1. The judgment of the court of first instance is modified as follows.

The defendant shall pay to the plaintiff KRW 100,000 and KRW 30,000,00 among them.

Reasons

1. The reasoning of the court's explanation concerning this case is as stated in the reasoning of the judgment of the court of first instance, except for the judgment on the defendant's additional proposal as stated in paragraph (2). Thus, it is citing it as it is in accordance with the main sentence of Article 420 of the Civil Procedure Act.

2. On the 3rd page of the judgment of the court of first instance, 5th page "the defendant who is the president and the administrator of the shopping mall management body," "the defendant who is the president and the administrator of the shopping mall management body," and accordingly, the plaintiff remitted the amount of KRW 50 million, in the name of the defendant's deposit account on June 12, 2009 and KRW 20 million on October 30, 2009, and KRW 30 million on October 30, 2009."

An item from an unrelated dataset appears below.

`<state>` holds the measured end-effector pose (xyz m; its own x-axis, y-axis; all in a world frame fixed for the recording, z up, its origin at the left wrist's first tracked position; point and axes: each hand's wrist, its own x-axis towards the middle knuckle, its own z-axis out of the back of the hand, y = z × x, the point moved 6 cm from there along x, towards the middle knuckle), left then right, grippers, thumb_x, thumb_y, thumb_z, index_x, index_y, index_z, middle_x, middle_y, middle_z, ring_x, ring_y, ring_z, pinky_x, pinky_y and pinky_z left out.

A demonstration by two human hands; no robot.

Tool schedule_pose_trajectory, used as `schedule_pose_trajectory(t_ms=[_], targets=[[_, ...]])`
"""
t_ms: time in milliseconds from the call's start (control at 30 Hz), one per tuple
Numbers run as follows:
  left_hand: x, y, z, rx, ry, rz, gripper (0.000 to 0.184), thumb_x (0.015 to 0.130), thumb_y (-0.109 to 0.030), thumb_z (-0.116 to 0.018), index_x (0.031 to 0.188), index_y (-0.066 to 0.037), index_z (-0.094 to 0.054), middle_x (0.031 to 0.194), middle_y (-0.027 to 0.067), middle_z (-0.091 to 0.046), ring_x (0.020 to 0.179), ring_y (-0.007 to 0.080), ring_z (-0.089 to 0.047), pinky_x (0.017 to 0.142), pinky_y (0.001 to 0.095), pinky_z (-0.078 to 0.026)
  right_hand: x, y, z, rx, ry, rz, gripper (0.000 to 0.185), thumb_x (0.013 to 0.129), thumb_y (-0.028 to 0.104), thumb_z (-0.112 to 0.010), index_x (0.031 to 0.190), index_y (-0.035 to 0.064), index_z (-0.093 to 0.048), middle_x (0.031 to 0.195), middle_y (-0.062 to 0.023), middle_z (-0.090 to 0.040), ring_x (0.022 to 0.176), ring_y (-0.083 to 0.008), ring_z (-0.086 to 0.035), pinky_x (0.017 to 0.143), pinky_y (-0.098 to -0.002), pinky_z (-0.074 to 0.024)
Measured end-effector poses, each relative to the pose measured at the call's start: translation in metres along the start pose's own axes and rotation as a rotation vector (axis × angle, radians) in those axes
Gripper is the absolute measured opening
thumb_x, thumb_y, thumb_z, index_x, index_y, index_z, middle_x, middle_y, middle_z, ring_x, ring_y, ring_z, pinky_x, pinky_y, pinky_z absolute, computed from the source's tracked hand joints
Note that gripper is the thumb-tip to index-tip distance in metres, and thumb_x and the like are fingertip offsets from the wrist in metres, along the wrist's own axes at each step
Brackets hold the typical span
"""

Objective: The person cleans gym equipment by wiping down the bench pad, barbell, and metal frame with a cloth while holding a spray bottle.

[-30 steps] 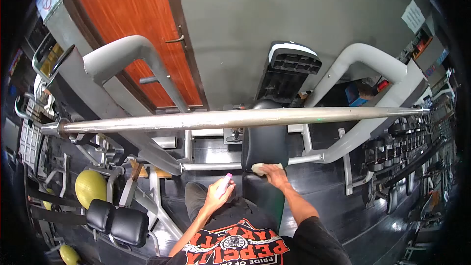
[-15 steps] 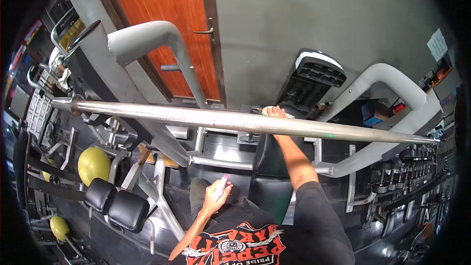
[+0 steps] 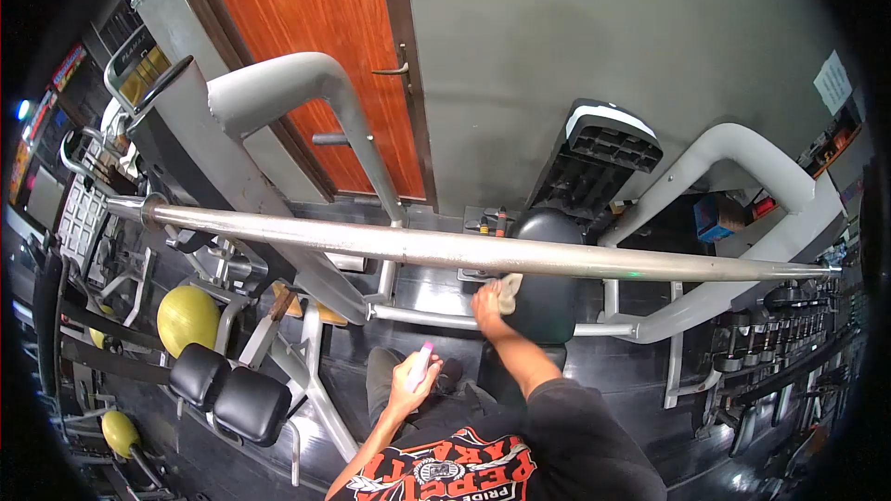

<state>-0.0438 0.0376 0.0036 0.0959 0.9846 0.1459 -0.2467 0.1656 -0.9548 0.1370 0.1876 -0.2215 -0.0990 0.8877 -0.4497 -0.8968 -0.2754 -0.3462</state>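
My left hand (image 3: 411, 384) is wrapped round a small white bottle (image 3: 420, 366) with a pink cap, held above my lap. My right hand (image 3: 486, 304) grips a cream cloth (image 3: 509, 293) against the left edge of the black padded bench (image 3: 544, 301). Just above that hand, a long metal barbell (image 3: 399, 246) crosses the view from left to right and hides part of the bench's upper pad.
Grey machine frames (image 3: 278, 83) rise on both sides of the bench. At the left are a yellow ball (image 3: 187, 320) and a black padded seat (image 3: 251, 405). Dumbbells (image 3: 742, 343) line a rack at the right. An orange door (image 3: 311, 37) stands behind.
My right hand has come back from the bench's far end with the cloth, to the pad's left edge. My left hand keeps the bottle, almost unmoved. The view has shifted slightly.
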Motion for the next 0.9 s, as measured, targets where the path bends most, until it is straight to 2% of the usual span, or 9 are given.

Under 3 pages, the 5th parallel "F.," and the 4th parallel "g.," respectively, shall be written into "h.," and the 5th parallel "h.," respectively.

3) Under the 3th six parallels, “The Plaintiff and the Defendant determined the deposit amount as KRW 100 million shall be the amount including the existing deposit amount of KRW 50 million, and the Plaintiff, under the name of additional deposit deposit under the second management delegation contract, remitted the sum of KRW 50 million to the Defendant’s deposit account on April 18, 201 and KRW 50 million on May 17, 201.”

In the 4th parallel 8th parallel and 9th parallel, the Plaintiff added “Around the end of 2018, the Plaintiff delivered the instant parking lot to some sectional owners.”

The 6th to 7th parallels (Article 2-2(b)) shall be done in the following manner:

Furthermore, the scope of damages is examined.

The defendant asserts that the second management delegation contract does not cause any damage to the plaintiff on the premise that it is valid for the management body of the building of this case. However, the plaintiff paid KRW 100 million to the defendant due to the defendant's unauthorized representation, and the plaintiff could no longer operate the parking lot of this case, and even if the contract was terminated, the plaintiff could not claim for the return of KRW 100 million to the management body of the building of this case.